WORK TO BE COMPLETED.
In the listing below, the answer starts at the line that has "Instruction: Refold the" and stops after the line that has "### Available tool"; please repeat that part exactly and nothing more.

SOURCE MATERIAL.
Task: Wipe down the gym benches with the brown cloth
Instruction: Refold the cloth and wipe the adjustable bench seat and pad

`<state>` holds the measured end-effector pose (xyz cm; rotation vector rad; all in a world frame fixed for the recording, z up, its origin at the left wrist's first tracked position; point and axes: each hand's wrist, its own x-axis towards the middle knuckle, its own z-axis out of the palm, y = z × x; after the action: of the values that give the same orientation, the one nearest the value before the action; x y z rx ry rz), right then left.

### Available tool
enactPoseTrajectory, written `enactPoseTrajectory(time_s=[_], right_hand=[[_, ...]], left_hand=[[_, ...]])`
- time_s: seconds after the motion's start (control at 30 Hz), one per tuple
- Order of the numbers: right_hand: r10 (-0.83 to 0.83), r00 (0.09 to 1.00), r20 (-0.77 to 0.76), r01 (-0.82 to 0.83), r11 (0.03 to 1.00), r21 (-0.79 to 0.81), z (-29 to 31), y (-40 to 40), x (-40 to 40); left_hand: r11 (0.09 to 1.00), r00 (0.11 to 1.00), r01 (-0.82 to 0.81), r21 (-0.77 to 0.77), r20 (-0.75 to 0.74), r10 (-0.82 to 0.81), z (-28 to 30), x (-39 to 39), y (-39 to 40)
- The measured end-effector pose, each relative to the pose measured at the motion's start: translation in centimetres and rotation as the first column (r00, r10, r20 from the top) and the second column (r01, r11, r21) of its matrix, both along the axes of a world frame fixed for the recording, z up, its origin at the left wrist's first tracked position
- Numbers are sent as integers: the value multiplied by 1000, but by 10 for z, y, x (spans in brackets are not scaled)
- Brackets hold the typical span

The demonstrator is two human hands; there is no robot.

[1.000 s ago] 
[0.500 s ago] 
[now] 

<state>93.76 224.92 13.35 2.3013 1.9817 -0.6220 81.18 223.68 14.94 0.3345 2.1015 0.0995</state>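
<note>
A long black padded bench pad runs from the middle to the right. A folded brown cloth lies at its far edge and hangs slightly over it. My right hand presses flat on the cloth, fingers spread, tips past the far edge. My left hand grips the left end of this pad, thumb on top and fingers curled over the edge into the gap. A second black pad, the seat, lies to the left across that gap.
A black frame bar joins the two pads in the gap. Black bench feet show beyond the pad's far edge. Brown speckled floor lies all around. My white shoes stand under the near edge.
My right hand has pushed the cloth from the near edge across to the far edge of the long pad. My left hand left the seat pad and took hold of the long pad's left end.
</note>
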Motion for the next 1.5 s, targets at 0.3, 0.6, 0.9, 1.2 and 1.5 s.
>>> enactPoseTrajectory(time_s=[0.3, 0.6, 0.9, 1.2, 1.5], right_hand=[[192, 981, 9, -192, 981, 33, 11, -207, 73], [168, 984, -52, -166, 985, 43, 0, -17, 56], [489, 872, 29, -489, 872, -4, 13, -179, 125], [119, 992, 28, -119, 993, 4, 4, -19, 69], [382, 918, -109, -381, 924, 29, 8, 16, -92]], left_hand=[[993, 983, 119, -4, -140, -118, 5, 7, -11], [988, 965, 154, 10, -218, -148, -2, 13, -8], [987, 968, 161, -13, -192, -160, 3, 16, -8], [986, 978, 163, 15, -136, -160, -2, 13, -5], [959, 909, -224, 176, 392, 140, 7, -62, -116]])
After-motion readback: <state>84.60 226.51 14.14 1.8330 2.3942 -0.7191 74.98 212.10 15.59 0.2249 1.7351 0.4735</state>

ANSWER SECTION.
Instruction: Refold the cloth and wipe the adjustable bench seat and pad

`<state>` holds the measured end-effector pose (xyz cm; rotation vector rad; all in a world frame fixed for the recording, z up, its origin at the left wrist's first tracked position; point and axes: each hand's wrist, its own x-axis towards the middle knuckle, its own z-axis out of the palm, y = z × x; after the action: of the values that give the same orientation, the one nearest the value before the action; x y z rx ry rz), right then left.

### Available tool

Work on the exercise is now finished.